Frida Kahlo: An Artistic Icon


Katherine Lu, Journalist/Editor

On September 17, 1925, Frida Kahlo and her lover, Alejandro Gomez Arias, got off their bus to look for an umbrella she had left behind. Although at the time neither were aware, this would change her life forever.

Kahlo and Arias located the umbrella and boarded the next bus, which was more crowded. Mere minutes later, the driver of the bus tried to pass an oncoming electric streetcar. The streetcar collided with the bus and dragged it for a few feet. Several passengers died instantly, and several more would die from their injuries. Arias escaped with minor injuries, but the accident left Kahlo with a fractured pelvis bone, broken ribs, and a broken collarbone. Her leg was broken into eleven pieces and her shoulder and right foot were dislocated. An iron handrail had stabbed her through the pelvis “the way a sword pierces a bull” as Kahlo would later say, and punctured her abdomen.
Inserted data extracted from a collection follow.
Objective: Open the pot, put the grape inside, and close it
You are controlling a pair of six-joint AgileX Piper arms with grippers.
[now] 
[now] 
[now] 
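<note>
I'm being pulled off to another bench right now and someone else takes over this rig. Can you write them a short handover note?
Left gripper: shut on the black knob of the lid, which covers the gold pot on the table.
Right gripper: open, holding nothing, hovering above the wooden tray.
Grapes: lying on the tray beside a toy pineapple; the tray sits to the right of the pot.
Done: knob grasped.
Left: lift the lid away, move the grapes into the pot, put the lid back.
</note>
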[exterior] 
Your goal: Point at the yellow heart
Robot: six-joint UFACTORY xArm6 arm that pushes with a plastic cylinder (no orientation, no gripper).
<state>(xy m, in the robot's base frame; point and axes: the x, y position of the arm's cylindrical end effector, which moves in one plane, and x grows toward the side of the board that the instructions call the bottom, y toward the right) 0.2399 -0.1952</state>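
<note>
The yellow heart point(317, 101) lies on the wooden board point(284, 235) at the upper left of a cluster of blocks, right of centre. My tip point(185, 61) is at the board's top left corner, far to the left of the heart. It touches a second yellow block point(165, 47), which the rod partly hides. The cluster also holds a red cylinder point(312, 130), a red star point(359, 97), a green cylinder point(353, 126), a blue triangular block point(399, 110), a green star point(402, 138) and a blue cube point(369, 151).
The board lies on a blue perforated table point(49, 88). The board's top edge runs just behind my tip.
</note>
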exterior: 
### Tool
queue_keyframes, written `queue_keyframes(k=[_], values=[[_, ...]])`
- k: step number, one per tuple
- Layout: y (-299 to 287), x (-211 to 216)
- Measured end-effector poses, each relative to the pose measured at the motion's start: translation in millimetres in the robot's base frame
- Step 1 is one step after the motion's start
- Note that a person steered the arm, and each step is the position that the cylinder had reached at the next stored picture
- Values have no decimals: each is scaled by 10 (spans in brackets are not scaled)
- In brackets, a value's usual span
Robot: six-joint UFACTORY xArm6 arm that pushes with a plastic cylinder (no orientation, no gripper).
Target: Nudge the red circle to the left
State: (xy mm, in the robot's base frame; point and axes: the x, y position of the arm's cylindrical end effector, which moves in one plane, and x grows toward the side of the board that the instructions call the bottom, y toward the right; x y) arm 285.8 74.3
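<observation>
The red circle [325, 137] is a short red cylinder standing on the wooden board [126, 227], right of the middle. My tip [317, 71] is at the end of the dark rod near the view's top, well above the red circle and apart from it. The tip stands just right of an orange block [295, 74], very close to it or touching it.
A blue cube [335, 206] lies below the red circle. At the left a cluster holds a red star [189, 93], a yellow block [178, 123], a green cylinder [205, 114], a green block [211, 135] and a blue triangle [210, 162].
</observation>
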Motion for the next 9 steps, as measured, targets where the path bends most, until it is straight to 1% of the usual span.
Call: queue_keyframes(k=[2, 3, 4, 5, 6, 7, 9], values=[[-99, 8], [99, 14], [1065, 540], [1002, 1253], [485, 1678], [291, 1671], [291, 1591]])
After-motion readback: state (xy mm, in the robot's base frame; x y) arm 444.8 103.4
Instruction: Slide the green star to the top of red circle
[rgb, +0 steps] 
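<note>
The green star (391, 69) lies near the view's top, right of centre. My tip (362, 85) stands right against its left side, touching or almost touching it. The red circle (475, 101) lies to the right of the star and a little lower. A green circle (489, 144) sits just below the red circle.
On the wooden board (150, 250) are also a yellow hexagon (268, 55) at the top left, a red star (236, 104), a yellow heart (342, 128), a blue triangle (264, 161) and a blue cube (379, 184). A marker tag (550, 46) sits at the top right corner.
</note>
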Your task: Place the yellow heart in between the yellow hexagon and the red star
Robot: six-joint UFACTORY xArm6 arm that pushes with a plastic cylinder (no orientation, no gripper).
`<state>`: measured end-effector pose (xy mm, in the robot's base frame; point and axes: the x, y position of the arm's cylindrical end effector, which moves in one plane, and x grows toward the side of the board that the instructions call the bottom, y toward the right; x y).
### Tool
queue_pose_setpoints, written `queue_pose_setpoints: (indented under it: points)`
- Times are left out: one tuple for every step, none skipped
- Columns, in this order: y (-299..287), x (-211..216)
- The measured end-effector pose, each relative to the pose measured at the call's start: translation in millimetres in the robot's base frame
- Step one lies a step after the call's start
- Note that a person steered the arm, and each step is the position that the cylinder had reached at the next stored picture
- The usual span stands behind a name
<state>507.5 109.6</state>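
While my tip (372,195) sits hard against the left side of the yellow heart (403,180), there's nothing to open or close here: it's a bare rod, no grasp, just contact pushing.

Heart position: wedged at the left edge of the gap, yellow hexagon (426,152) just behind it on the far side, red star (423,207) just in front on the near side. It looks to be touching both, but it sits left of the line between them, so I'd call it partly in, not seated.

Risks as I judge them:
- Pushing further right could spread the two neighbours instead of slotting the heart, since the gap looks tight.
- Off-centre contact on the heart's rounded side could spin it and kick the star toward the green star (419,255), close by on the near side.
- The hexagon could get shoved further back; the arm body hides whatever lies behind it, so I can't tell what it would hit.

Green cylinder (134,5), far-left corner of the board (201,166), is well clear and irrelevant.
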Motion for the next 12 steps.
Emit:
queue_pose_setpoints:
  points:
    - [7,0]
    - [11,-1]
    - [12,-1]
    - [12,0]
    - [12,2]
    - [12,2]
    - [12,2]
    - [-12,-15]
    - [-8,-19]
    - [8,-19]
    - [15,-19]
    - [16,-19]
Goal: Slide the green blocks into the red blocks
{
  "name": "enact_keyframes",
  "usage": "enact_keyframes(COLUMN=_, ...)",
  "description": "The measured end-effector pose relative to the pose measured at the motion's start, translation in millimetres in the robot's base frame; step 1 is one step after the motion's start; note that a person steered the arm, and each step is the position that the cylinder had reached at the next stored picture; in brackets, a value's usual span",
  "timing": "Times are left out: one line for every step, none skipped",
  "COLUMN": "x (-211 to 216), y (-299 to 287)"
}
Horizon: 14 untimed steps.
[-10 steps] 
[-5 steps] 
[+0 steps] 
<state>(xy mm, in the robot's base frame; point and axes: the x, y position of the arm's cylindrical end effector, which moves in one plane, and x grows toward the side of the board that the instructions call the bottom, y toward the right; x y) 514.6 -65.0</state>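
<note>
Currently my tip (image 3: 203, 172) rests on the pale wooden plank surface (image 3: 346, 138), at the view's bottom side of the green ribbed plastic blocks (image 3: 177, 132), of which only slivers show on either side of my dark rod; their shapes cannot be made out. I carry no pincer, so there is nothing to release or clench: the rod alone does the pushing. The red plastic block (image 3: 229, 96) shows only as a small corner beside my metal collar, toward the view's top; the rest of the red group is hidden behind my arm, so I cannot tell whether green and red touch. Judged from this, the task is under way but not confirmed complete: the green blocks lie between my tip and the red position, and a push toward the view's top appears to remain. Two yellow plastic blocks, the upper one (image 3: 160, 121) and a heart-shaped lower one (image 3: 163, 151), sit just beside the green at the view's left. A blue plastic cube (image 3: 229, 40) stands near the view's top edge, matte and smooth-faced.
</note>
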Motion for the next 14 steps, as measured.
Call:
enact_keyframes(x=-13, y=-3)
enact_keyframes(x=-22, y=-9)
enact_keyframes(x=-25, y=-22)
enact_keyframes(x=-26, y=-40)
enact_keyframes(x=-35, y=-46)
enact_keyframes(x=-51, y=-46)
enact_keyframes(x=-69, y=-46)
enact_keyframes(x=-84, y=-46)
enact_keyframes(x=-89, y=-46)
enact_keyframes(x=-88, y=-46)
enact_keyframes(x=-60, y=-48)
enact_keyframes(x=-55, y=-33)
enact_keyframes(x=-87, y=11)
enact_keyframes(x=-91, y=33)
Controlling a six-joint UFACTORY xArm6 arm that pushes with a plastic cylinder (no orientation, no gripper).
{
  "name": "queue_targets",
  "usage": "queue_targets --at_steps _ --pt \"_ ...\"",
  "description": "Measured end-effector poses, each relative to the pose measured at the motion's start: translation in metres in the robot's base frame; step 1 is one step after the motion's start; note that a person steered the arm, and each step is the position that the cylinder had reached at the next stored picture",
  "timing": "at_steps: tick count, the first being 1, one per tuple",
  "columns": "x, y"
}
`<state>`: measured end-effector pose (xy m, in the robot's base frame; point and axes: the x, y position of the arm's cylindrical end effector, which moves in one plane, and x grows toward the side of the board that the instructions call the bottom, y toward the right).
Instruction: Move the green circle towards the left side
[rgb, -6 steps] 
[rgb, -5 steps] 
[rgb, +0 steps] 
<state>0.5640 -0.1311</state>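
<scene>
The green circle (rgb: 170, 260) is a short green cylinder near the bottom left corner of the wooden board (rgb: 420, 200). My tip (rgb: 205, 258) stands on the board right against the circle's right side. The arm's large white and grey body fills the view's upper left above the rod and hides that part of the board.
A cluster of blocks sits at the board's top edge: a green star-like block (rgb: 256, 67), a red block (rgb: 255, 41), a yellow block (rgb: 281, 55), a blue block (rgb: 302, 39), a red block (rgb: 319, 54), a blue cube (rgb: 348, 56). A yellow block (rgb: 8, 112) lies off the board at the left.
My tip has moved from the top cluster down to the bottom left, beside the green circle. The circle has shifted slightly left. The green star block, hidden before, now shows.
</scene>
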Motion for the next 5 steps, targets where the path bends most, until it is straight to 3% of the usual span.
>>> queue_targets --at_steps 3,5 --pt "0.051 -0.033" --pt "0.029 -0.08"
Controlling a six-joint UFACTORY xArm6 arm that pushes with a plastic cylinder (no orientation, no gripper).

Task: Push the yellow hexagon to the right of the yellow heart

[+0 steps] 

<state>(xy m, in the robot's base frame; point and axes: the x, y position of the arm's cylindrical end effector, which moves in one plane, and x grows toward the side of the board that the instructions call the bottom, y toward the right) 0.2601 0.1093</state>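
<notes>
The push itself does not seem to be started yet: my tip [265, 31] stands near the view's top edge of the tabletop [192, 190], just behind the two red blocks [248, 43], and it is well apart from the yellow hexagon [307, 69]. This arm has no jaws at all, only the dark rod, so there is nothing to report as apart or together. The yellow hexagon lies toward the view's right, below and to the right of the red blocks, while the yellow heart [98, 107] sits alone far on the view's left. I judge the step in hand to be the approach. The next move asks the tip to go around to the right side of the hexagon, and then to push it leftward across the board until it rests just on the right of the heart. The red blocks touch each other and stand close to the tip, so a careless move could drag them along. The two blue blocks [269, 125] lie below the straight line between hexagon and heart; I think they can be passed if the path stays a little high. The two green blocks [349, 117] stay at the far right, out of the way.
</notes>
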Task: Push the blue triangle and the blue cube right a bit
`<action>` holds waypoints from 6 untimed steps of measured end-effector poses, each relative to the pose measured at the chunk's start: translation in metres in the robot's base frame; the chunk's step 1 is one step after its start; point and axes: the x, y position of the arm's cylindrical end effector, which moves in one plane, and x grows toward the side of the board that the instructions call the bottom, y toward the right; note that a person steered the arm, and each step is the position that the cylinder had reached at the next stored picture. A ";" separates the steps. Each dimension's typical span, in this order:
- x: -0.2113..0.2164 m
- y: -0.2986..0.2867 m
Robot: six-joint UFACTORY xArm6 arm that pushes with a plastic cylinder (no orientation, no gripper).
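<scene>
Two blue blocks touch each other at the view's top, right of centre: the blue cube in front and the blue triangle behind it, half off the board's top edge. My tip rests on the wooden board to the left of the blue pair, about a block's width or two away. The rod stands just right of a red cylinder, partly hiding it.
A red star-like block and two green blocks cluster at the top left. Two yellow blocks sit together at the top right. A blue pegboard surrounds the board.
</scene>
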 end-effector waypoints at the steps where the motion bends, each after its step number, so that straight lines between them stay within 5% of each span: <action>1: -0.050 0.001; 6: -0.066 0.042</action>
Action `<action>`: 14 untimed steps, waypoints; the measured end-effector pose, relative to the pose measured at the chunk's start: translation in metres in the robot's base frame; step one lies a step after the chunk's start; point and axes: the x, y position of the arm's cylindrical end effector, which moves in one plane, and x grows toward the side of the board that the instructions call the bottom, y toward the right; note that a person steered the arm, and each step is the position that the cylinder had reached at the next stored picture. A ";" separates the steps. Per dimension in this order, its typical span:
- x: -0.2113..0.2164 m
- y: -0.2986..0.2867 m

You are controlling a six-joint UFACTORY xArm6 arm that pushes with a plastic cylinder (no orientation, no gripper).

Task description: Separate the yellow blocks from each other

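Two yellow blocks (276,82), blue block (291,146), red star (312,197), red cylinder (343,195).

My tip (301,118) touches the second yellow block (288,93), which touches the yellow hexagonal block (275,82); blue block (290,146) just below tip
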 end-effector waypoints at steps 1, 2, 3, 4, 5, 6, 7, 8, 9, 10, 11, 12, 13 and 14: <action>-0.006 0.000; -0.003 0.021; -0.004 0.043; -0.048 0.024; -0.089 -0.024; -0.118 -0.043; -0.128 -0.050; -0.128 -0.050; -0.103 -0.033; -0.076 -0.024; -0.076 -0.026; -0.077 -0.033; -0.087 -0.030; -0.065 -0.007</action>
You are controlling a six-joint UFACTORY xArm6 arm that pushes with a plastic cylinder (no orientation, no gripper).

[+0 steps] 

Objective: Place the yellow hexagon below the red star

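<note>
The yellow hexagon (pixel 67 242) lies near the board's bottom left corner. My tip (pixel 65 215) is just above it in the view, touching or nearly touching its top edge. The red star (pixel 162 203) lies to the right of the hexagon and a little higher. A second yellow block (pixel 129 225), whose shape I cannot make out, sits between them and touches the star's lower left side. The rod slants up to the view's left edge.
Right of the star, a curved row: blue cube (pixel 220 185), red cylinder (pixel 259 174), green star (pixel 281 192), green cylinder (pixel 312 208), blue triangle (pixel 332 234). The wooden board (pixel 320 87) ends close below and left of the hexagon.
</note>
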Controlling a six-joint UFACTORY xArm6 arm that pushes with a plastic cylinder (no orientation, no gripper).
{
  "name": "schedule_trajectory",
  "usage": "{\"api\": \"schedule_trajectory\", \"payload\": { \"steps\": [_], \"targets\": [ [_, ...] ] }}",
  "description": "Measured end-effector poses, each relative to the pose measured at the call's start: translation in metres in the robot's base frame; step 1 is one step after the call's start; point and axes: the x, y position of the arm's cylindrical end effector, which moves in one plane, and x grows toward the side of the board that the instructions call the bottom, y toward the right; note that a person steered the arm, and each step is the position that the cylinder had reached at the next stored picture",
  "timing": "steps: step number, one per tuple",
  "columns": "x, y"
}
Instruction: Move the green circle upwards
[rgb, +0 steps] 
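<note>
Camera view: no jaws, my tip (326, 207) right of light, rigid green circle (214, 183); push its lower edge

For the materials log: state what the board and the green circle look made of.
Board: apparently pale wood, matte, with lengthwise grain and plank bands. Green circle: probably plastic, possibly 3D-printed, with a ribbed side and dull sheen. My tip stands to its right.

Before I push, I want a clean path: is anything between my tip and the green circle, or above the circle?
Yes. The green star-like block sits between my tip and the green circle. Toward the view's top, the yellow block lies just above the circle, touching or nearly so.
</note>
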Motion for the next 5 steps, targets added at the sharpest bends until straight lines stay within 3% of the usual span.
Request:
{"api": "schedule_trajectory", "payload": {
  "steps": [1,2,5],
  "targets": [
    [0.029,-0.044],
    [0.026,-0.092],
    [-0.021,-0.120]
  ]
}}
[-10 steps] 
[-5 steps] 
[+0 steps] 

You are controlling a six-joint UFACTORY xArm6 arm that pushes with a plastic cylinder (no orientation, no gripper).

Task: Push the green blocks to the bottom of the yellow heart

The handrail was removed by her boyfriend and several others, which was very painful for her. Three of her vertebrae were displaced, and as treatment, Kahlo had to wear a plaster corset which kept her confined to bed for three long months. 

During bed rest, Kahlo resumed her childhood hobby of painting. Her mother gave her a specially-made lap easel so she could paint while in bed, while her father, an artist, lent her his oil paints and brushes. She became her own artistic muse, painting self-portraits using an overhead mirror mounted in her bed’s canopy. Her portraits mostly consisted of her surrounded by different backgrounds, from parrots perched on her idle arms, to monkeys hanging her shoulders and dress. Later, Kahlo would say, “I paint self-portraits because I am so often alone, because I am the person I know best”.

Frida Kahlo went on to paint around 200 paintings in her life, 55 of which were self-portraits. During her lifetime, her artwork was relatively unknown. It was only after her death from pulmonary embolism that her work became recognized for its greatness. Nowadays, she is one of the most important and well-known figures in art history, who is remembered for her vivid and captivating artwork.